Cet examen sans complaisance des règlements d’infanterie suscite depuis longtemps l’intérêt des spécialistes. Le général Delmas recense les divergences entre Foch (plus âgé et plus connu) et Pétain avant la Grande Guerre (pp. IX-XI), mais constate aussi que les deux hommes ont cohabité : Foch dirige l’École de guerre quand Pétain y enseigne. Il n’existe pas alors d’orthodoxie doctrinale, même s’il y a des courants plus ou moins influents. Les historiens des conceptions militaires françaises d’avant 1914 prêtent attention aux idées du colonel Pétain (Henry Contamine, Guy Pedroncini, Michel Goya, Dimitry Queloz...) et relativisent leur isolement ; Maud’huy, Lanrezac ou Debeney en sont assez proches.

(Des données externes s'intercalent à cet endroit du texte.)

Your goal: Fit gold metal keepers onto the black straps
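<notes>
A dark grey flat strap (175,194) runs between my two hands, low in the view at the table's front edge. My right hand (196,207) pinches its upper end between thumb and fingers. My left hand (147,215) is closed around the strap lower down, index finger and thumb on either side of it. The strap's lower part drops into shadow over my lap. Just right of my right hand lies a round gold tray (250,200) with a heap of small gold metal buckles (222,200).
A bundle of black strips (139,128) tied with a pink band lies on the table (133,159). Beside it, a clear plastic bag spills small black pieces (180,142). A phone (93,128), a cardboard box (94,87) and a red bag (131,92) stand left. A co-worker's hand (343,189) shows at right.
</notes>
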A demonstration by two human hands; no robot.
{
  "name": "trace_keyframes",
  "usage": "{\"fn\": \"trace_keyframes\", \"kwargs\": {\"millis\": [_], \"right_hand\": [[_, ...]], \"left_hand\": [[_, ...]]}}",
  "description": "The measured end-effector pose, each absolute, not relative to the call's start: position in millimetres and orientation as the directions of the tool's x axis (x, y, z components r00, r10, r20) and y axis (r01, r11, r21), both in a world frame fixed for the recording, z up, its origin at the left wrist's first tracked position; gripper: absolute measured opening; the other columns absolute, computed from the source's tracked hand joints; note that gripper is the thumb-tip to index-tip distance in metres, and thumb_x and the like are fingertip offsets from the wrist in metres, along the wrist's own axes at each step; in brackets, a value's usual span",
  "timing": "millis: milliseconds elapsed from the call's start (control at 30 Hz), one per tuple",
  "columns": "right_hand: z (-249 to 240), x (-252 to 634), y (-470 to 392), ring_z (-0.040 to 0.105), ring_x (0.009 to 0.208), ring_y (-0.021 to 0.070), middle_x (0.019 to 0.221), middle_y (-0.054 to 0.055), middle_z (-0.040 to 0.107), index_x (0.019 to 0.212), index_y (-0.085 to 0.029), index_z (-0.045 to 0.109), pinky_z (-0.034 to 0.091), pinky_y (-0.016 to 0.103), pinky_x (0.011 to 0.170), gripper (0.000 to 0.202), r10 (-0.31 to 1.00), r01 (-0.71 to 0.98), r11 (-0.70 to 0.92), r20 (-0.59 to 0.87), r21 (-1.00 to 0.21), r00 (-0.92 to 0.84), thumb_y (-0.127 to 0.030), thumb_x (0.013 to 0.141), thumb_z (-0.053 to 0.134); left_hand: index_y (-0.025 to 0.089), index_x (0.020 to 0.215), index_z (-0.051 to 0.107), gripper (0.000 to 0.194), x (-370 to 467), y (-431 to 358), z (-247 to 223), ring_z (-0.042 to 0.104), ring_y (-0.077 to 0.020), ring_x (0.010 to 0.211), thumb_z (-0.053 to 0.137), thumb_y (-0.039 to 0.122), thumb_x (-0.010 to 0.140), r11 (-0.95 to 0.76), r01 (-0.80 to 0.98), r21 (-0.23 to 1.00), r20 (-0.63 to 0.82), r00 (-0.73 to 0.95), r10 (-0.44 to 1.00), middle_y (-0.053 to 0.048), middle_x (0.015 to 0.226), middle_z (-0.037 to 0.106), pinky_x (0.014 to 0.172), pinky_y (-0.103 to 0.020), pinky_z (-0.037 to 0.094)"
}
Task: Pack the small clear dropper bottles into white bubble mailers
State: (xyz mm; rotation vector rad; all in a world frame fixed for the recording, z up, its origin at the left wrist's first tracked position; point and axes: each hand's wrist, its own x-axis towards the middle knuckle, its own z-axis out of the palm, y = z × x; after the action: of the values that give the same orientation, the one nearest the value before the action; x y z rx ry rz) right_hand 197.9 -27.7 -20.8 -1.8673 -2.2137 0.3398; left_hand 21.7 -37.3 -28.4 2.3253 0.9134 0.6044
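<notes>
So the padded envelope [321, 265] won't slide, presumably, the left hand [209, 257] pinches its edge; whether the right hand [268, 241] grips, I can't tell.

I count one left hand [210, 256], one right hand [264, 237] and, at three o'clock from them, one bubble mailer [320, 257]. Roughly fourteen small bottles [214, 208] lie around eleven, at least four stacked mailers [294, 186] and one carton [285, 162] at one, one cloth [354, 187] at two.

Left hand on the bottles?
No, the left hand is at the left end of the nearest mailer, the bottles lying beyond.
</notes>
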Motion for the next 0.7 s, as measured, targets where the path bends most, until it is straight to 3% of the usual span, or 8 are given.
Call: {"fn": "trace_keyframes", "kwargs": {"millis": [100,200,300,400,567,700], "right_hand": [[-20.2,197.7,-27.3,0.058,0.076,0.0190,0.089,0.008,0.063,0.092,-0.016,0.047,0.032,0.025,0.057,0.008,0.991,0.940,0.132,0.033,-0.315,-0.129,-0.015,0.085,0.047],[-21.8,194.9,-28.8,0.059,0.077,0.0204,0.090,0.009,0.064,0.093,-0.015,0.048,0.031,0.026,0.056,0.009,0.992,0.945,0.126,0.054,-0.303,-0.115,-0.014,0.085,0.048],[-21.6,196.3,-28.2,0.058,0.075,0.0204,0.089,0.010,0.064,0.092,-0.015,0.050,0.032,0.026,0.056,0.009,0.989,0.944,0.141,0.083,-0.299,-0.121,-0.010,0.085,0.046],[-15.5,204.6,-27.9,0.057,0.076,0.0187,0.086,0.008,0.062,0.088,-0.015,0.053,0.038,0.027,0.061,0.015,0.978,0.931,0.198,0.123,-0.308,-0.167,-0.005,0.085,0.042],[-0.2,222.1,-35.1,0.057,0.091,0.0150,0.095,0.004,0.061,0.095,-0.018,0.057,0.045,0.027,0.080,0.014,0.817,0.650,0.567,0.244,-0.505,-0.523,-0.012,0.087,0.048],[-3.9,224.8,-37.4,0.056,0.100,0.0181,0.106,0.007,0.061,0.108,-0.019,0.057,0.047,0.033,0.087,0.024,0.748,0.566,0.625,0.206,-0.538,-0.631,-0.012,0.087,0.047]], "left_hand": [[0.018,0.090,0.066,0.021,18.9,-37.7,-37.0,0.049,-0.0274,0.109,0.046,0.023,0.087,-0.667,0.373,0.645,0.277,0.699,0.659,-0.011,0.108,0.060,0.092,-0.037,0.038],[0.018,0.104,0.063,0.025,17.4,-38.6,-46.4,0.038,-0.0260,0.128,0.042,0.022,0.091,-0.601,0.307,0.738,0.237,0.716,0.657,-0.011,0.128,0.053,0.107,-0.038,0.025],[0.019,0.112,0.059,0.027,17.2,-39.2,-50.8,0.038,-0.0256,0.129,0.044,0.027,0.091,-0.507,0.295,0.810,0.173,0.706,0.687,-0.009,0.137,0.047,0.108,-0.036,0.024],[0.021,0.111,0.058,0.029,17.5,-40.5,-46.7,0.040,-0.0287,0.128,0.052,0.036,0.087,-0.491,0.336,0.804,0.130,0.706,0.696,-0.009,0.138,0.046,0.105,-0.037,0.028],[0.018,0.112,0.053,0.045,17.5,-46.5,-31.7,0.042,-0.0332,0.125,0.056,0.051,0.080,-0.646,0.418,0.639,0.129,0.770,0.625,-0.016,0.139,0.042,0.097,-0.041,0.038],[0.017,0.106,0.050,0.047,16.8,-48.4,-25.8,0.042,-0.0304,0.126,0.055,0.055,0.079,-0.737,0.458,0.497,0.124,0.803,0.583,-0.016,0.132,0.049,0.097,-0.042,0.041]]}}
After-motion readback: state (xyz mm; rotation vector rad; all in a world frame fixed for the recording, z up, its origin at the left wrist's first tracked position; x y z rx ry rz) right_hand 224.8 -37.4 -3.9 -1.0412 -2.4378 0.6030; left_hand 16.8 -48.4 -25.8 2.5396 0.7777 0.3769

En outre, Pétain s’insère dans la tradition d’intérêt pour le tir des chasseurs à pied.

Ce livre apparaît donc comme une source (le cours a été scanné, ce qui lui conserve une part de son ancienneté documentaire, tout en étant parfaitement lisible) essentielle pour comprendre la vision de la guerre avant 1914, au même titre que les Principes de la guerre et la Conduite de la guerre de Foch ou, dans une autre perspective, L’Armée nouvelle de Jaurès.